-- Assignment --
If a picture appears in the records, skip it; copy everything else exactly.

-- Extracted entries --
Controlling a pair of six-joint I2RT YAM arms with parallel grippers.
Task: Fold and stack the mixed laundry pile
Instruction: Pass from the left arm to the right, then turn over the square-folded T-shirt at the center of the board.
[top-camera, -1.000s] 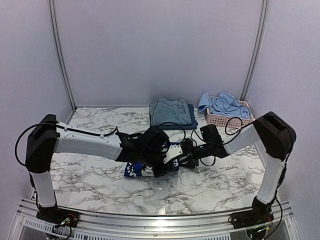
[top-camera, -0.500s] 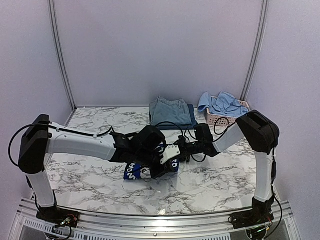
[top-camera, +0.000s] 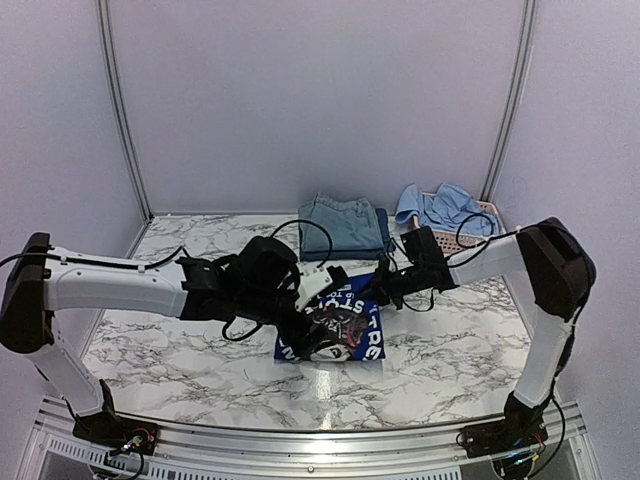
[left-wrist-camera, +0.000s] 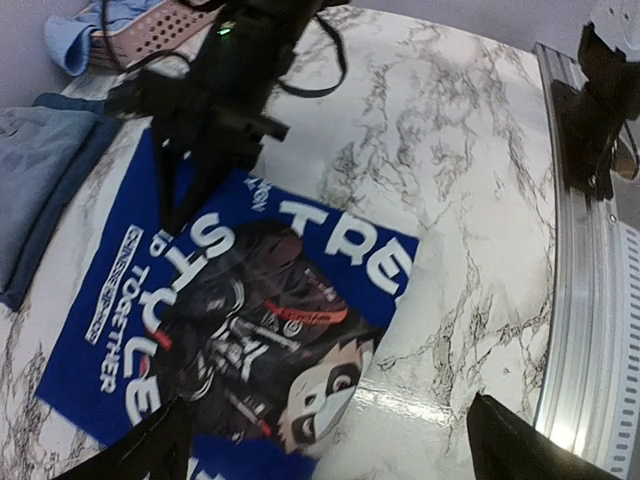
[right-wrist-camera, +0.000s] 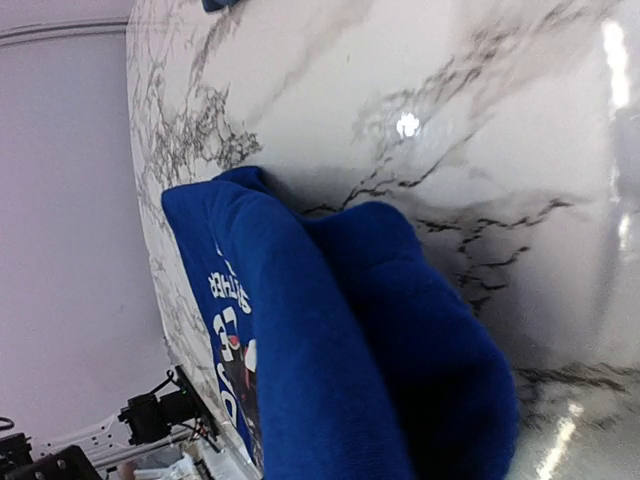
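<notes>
The royal-blue T-shirt (top-camera: 345, 335) lies as a flat rectangle mid-table, white lettering and a dark print facing up (left-wrist-camera: 240, 300). My left gripper (top-camera: 308, 328) hovers over its near-left part, jaws wide open, both fingertips at the bottom corners of the left wrist view with nothing between them. My right gripper (top-camera: 385, 288) sits at the shirt's far right corner, shut on the blue cloth, which bunches up close in the right wrist view (right-wrist-camera: 340, 380) and hides the fingers. Folded faded denim (top-camera: 342, 222) rests on a navy piece (top-camera: 385, 238) at the back.
A pink lattice basket (top-camera: 462, 240) stands at the back right with a light-blue shirt (top-camera: 445, 208) draped in it. The metal rail (left-wrist-camera: 590, 300) runs along the table's near edge. Purple walls close in the back and sides.
The T-shirt, bunched under both grippers before, now lies spread flat. My left gripper has let go, opened and drawn back left. My right gripper has shut on the shirt's far corner.
</notes>
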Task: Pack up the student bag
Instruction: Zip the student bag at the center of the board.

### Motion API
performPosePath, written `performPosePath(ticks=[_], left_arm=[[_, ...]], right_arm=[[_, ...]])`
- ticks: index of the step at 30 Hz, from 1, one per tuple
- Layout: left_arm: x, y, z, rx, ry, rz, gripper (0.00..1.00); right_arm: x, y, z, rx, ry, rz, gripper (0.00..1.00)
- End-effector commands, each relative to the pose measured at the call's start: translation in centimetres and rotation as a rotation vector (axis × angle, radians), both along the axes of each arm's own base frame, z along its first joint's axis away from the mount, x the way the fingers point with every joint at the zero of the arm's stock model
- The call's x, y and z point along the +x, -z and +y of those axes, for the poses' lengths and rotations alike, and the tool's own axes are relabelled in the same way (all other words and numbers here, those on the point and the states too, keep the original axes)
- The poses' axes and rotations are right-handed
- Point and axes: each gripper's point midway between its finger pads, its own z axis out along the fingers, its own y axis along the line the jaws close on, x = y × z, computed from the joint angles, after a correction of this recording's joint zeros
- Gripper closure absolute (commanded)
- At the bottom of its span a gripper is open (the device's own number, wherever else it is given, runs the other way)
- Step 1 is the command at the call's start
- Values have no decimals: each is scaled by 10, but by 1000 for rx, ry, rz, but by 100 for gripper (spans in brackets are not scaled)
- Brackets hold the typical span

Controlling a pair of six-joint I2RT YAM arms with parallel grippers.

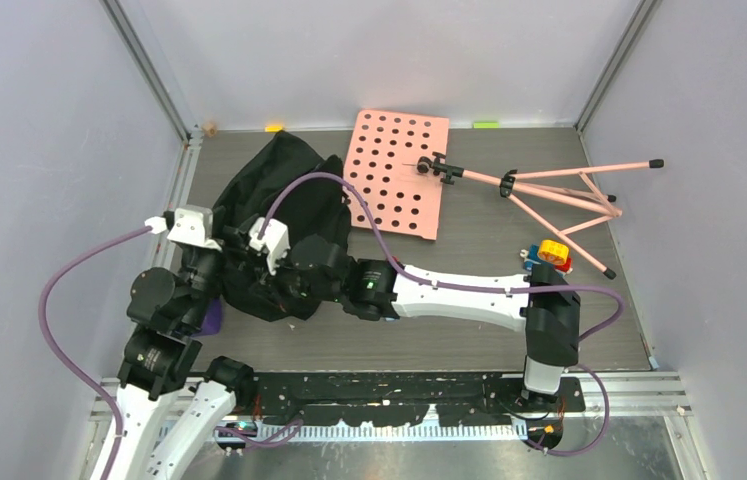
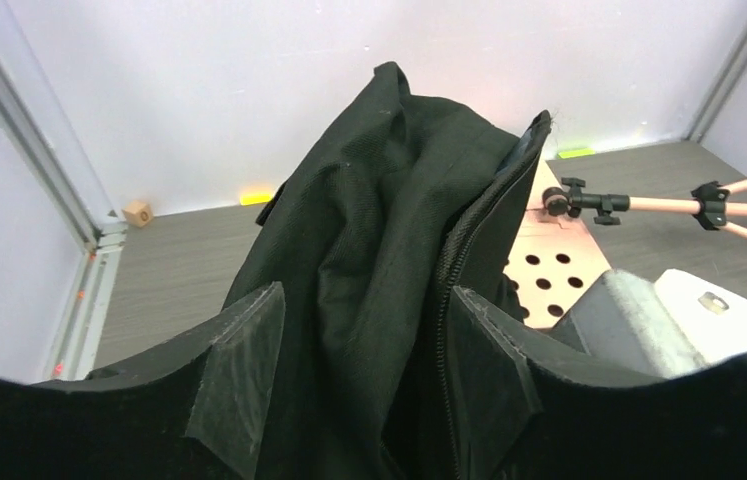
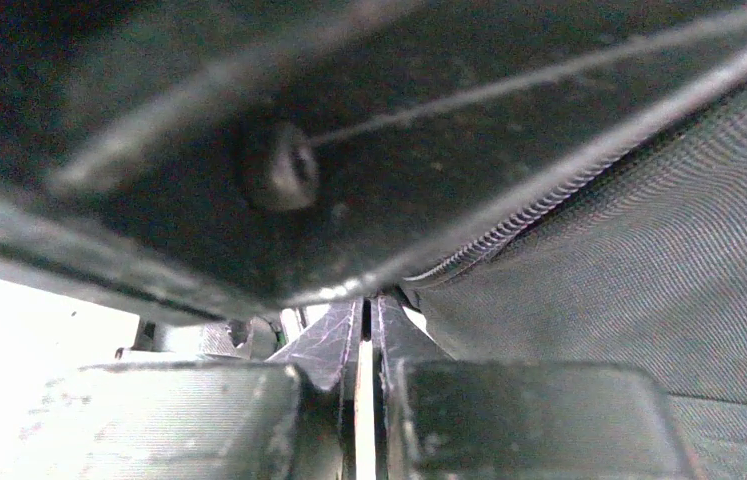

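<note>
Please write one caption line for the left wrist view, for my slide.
Open left gripper facing the black student bag and its zipper; pink perforated board behind.

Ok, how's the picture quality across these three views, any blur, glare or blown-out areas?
Top external: sharp and evenly lit, though the large black fabric backpack shows little detail. Left wrist: backpack weave crisp, the left fingers slightly soft at the near edge. Right wrist: far too close, dark material blurred above the right fingers, lower left corner blown out white.
</note>
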Motion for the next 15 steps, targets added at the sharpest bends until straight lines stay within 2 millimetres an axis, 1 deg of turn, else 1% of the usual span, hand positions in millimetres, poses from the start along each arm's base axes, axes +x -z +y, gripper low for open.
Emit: performPosePath(ticks=[1, 7, 11, 15], left_arm=[[-13, -25, 7, 29, -7, -71, 34], [-24, -29, 18, 37, -44, -64, 30], [-36, -30, 29, 38, -78, -64, 29], [-51, -32, 40, 31, -107, -71, 28]], right_arm=[[15, -100, -6, 242, 106, 20, 100], [36, -114, -19, 298, 174, 91, 100], [50, -116, -28, 317, 211, 127, 99], [58, -125, -38, 341, 230, 137, 100]])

-- Answer section --
Controlling a pair of six-joint I2RT YAM arms with parallel grippers.
Task: Fold and stack the mixed laundry pile
Instruction: Pass from the left arm to the right, then turn over the square-folded T-shirt at the center of the board.
[top-camera, -1.000s] 
[top-camera, -0.500s] 
[top-camera, +0.000s] 
[left-wrist-camera, +0.000s] 
[right-wrist-camera, +0.000s] 
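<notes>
The royal-blue T-shirt (top-camera: 345, 335) lies as a flat rectangle mid-table, white lettering and a dark print facing up (left-wrist-camera: 240, 300). My left gripper (top-camera: 308, 328) hovers over its near-left part, jaws wide open, both fingertips at the bottom corners of the left wrist view with nothing between them. My right gripper (top-camera: 385, 288) sits at the shirt's far right corner, shut on the blue cloth, which bunches up close in the right wrist view (right-wrist-camera: 340, 380) and hides the fingers. Folded faded denim (top-camera: 342, 222) rests on a navy piece (top-camera: 385, 238) at the back.
A pink lattice basket (top-camera: 462, 240) stands at the back right with a light-blue shirt (top-camera: 445, 208) draped in it. The metal rail (left-wrist-camera: 590, 300) runs along the table's near edge. Purple walls close in the back and sides.
The T-shirt, bunched under both grippers before, now lies spread flat. My left gripper has let go, opened and drawn back left. My right gripper has shut on the shirt's far corner.
</notes>
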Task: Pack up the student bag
Instruction: Zip the student bag at the center of the board.

### Motion API
performPosePath, written `performPosePath(ticks=[_], left_arm=[[_, ...]], right_arm=[[_, ...]])`
- ticks: index of the step at 30 Hz, from 1, one per tuple
- Layout: left_arm: x, y, z, rx, ry, rz, gripper (0.00..1.00); right_arm: x, y, z, rx, ry, rz, gripper (0.00..1.00)
- End-effector commands, each relative to the pose measured at the call's start: translation in centimetres and rotation as a rotation vector (axis × angle, radians), both along the axes of each arm's own base frame, z along its first joint's axis away from the mount, x the way the fingers point with every joint at the zero of the arm's stock model
- The call's x, y and z point along the +x, -z and +y of those axes, for the poses' lengths and rotations alike, and the tool's own axes are relabelled in the same way (all other words and numbers here, those on the point and the states too, keep the original axes)
- The poses' axes and rotations are right-handed
- Point and axes: each gripper's point midway between its finger pads, its own z axis out along the fingers, its own y axis along the line the jaws close on, x = y × z, computed from the joint angles, after a correction of this recording's joint zeros
- Gripper closure absolute (commanded)
- At the bottom of its span a gripper is open (the device's own number, wherever else it is given, runs the other way)
- Step 1 is the command at the call's start
- Values have no decimals: each is scaled by 10, but by 1000 for rx, ry, rz, but by 100 for gripper (spans in brackets are not scaled)
- Brackets hold the typical span

Controlling a pair of six-joint I2RT YAM arms with parallel grippers.


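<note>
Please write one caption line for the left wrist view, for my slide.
Open left gripper facing the black student bag and its zipper; pink perforated board behind.

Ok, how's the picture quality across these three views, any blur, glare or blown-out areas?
Top external: sharp and evenly lit, though the large black fabric backpack shows little detail. Left wrist: backpack weave crisp, the left fingers slightly soft at the near edge. Right wrist: far too close, dark material blurred above the right fingers, lower left corner blown out white.
</note>
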Motion for the next 15 steps, targets added at the sharpest bends until straight lines stay within 2 millimetres an axis, 1 deg of turn, else 1% of the usual span, hand positions in millimetres, poses from the start along each arm's base axes, axes +x -z +y, gripper low for open.
Emit: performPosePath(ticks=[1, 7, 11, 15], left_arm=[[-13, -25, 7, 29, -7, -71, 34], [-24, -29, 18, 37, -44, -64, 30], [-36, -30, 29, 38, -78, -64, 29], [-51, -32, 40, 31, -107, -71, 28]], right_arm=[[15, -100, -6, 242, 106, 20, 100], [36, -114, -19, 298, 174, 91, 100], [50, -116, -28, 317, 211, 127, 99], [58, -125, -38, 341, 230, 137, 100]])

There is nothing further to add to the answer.